Wahoo! Fight scenes! Some authors hate writing fight scenes either because they aren't into violence or they struggle with how to do it. Me? I love it. They flow from me easier than most other types of writing. The pacing, the action, the heightened emotions. Maybe my experience and joy of fight scenes can help you.

On Writing: Fight Scenes

Fight scenes don't have to be hard! There are a few ways you can make them easier. Let's chat about some basics for a good fight scene. I'll give a few tips for incorporating magic in fight scenes, if you happen to be writing a fantasy or sci-fi novel.

Right off the bat: how do you write fight scenes, anyway? What makes a fight scene ‘good?’

Like anything else in writing, the way you write your fight scene will be impacted by your overall writing style. However, there are a few things you can do to write fight scenes more efficiently and more impactful, regardless of your style or genre.


Perhaps the most importantly task is to make your fight scenes necessary.

Think of it this way: if you’re watching a terrible movie and bad guys show up out of nowhere and start attacking the characters, what do you usually think? There might be some cool camerawork or stunt work, but in the back of your mind, you’re thinking, "Wait, what? Why are they fighting? This is stupid." You’re pulled out of the experience, which means you’re not super invested in the fight.

You always want your plot to consist of necessary, meaningful beats. Things should matter, and important plot points should always be necessitated by what came before. This is especially important in an action sequence.

Build Up to the Fight: Ensure there’s a clear reason leading up to the fight. Develop tension and stakes beforehand.

Integrate Conflict with Plot: Make sure the outcome of the fight affects the storyline.

Character Arc: Clearly define why each character is fighting. What do they hope to achieve or prevent?

Example: In METAL, the fight between the protagonist, Wall, and the gang was to protect the only bio lab capable of reversing the rusting diseases.


The fight scenes should clarify your stakes, improving the the reader's understanding of the conflict.

The stakes in a fight are what the characters have to lose or gain. The stakes may change depending on the fight—especially if you’re writing an action-packed book.

Hint: not every physical altercation will be a battle to the death, and they don’t need to be.

Risks and Rewards: Clearly outline what harm will come to each character involved if the fight is lost. Drive home what the characters have to gain. It will heighten the intensity of the conflict.

Example: In "I NANO," when Mazz faces off with Tollere, he's fighting to delay the powerful nano-influencer long enough for the better trained adults to arrive while the campers escape.

Rising Stakes: Increase the tension through the fight by ramping up the characters' emotions through the consequences and within a particular scene.


As much as you don’t want a meaningless fight scene, you don’t want a bland one that doesn't make the reader fear the worst.

Setting: Keep your surroundings in mind while you write your fight scene. This can include anything from earrings to tear out to a fallen tree that the main character can hid behind.

What is your character most likely to do in a fight?
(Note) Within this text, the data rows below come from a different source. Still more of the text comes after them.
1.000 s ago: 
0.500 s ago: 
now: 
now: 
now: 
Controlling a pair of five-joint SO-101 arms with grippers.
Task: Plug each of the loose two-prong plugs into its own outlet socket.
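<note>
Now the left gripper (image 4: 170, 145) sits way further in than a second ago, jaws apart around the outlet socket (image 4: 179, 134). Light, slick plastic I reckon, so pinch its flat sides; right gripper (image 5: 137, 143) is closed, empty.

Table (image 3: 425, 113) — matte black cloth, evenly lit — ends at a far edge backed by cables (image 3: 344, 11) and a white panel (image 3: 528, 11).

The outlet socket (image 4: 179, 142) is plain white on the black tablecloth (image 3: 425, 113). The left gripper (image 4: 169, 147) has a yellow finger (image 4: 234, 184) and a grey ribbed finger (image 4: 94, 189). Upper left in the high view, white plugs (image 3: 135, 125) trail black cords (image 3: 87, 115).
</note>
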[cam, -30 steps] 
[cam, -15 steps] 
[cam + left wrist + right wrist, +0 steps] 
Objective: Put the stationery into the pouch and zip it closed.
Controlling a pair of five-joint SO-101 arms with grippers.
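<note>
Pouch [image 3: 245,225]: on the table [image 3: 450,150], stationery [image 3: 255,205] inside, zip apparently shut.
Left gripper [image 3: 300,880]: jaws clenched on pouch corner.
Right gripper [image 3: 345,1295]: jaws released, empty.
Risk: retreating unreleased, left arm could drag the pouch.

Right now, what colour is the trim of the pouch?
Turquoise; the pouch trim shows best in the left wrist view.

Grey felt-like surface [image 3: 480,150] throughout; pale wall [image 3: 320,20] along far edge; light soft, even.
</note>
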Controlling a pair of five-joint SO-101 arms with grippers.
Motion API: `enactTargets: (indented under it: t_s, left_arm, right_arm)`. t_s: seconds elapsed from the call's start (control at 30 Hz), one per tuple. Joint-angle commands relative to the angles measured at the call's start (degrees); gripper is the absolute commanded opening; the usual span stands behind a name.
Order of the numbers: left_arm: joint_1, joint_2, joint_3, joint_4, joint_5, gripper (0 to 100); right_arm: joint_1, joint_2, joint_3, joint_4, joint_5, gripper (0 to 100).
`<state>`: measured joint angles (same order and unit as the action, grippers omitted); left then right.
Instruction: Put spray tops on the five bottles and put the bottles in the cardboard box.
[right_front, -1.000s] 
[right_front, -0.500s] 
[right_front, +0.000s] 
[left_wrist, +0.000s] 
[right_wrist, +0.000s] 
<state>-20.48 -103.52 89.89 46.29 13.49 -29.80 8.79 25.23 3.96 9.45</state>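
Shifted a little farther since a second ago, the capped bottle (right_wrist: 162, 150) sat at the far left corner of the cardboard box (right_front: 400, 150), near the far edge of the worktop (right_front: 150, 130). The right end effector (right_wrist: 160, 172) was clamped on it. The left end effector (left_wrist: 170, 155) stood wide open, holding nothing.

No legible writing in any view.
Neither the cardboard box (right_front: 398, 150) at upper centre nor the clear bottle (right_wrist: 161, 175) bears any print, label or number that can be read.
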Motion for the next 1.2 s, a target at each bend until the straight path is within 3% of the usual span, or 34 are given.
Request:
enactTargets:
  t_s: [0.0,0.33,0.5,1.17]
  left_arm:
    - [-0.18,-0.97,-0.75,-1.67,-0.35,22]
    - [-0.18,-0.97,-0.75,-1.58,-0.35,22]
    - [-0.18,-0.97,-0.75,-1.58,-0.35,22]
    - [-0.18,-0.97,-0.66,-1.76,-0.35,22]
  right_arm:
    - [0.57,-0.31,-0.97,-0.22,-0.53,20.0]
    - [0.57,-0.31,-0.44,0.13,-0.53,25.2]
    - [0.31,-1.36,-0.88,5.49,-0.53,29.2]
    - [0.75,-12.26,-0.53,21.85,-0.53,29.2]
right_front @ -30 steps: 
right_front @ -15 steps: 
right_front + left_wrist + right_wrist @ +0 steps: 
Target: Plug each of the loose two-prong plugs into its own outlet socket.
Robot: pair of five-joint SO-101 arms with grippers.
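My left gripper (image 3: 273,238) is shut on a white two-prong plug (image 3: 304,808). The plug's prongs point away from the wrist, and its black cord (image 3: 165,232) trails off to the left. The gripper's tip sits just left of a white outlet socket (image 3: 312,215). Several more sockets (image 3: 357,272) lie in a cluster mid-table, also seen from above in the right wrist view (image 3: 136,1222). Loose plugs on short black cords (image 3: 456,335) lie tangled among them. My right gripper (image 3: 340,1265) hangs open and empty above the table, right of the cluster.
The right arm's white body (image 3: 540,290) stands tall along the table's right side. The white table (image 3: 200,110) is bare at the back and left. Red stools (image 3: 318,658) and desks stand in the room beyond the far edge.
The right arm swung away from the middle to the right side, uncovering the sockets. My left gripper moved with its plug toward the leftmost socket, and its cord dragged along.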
Do they grab for hair and earrings, or are they particularly noble?

You’ll also want to incorporate the setting to make it more memorable. What’s around that your characters might use as a weapon? How can they use the setting to their advantage, or how does the setting set them up for failure?  Do they give up when it gets rough, or do they double down?

Character Personality: Ask yourself what each character would actually do. Is there personality cowardly, driving them to run away? Is the character stupid when it comes to taking risks?

Abilities: Ensure the fight reflects each character’s talents and limitations. A physically weak character shouldn't be able to throw a boulder at the enemy. A novice pilot shouldn't fly their star ship through a thousand enemy fighters. Are they even any good in a fist fight, and if not, how do they adjust for this?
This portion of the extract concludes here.